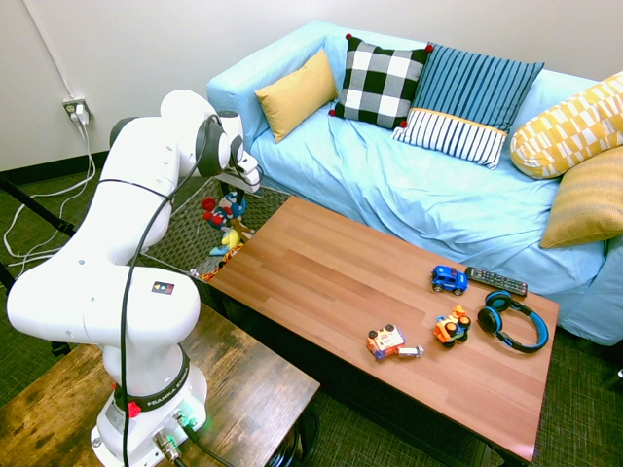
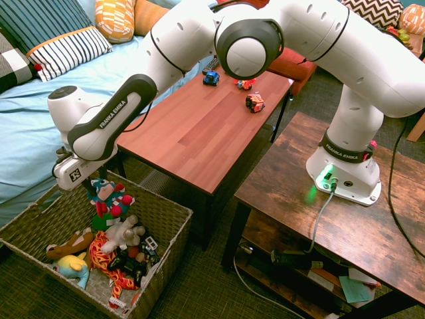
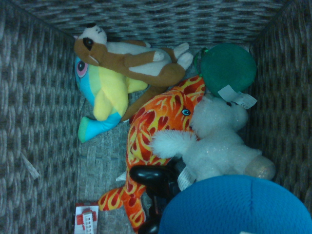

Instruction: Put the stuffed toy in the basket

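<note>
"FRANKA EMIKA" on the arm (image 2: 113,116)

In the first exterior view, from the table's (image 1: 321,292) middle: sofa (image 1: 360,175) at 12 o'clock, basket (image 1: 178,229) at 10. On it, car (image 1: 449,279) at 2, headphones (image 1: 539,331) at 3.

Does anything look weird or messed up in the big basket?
Nothing looks spilled or broken. The brown woven wicker basket just holds a jumble. One odd bit: the black plastic game controller lies among soft toys, so it looks out of place.
</note>
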`<state>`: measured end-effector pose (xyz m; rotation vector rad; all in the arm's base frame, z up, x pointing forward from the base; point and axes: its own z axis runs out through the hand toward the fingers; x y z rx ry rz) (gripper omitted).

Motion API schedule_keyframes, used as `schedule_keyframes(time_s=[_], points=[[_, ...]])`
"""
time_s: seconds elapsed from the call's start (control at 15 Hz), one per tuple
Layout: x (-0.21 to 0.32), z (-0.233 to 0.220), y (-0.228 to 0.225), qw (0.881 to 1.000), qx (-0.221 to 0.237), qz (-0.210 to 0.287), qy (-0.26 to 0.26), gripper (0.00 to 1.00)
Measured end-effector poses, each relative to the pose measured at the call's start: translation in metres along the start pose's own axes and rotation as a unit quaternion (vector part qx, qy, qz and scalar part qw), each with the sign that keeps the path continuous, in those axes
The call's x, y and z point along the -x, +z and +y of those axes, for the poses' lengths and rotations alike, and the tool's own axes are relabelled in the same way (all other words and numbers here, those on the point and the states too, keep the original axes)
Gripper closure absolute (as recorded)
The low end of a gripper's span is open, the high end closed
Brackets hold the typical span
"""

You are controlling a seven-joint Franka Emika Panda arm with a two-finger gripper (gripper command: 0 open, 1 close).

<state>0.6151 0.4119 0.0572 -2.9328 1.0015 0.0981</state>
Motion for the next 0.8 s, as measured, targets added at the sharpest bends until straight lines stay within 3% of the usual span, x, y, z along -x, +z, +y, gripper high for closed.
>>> schedule_keyframes(time_s=[0.8], points=[[0.001, -0.014, 0.009, 1.0, 0.01, 0.007, 0.011, 0.0]])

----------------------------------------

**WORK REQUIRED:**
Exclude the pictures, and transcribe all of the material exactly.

**RESULT FOR THIS TASK:**
Instruction: Put the stuffed toy in the basket

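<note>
"FRANKA EMIKA" on the arm (image 2: 113,116)

In the first exterior view, from the table's (image 1: 321,292) middle: sofa (image 1: 360,175) at 12 o'clock, basket (image 1: 178,229) at 10. On it, car (image 1: 449,279) at 2, headphones (image 1: 539,331) at 3.

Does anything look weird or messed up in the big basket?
Nothing looks spilled or broken. The brown woven wicker basket just holds a jumble. One odd bit: the black plastic game controller lies among soft toys, so it looks out of place.
</note>
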`<state>`: measured end-effector pose (xyz m; rotation vector rad; all in the arm's base frame, z up, x pointing forward from the base; point and axes: its own z axis runs out through the hand toward the fingers; x y z rx ry rz) (gripper omitted).

Motion API schedule_keyframes, used as `schedule_keyframes(time_s=[_], points=[[_, ...]])`
"""
time_s: seconds elapsed from the call's start (control at 15 Hz), one per tuple
Layout: x (-0.21 to 0.32), z (-0.233 to 0.220), y (-0.228 to 0.225), qw (0.881 to 1.000), qx (-0.221 to 0.237), qz (-0.210 to 0.287), qy (-0.26 to 0.26), gripper (0.00 to 1.00)
Measured end-effector poses, each relative to the pose measured at the call's start: translation in metres along the start pose's own axes and rotation as a unit quaternion (vector part qx, qy, qz and scalar part qw), each with the sign that keeps the path continuous, in those axes
The call's x, y and z point along the -x, +z and +y of those axes, for the poses' lengths and rotations alike, and the tool's own axes are relabelled in the same way (all other words and numbers here, those on the point and the states too, keep the original axes)
Gripper closure absolute (as recorded)
The low end of a gripper's span is open, the high end closed
Brackets hold the typical span
"""

You are controlling a seven-joint Franka Emika Panda arm with a two-finger gripper (gripper command: 0 open, 1 close).

<state>0.6151 0.4119 0.0572 -2.9328 1.0015 0.0981</state>
Motion for the next 0.8 s, as measured, targets added at the sharpest bends until straight lines stay within 3% of the usual span, x, y, z along -x, +z, +y, gripper high for closed.
>>> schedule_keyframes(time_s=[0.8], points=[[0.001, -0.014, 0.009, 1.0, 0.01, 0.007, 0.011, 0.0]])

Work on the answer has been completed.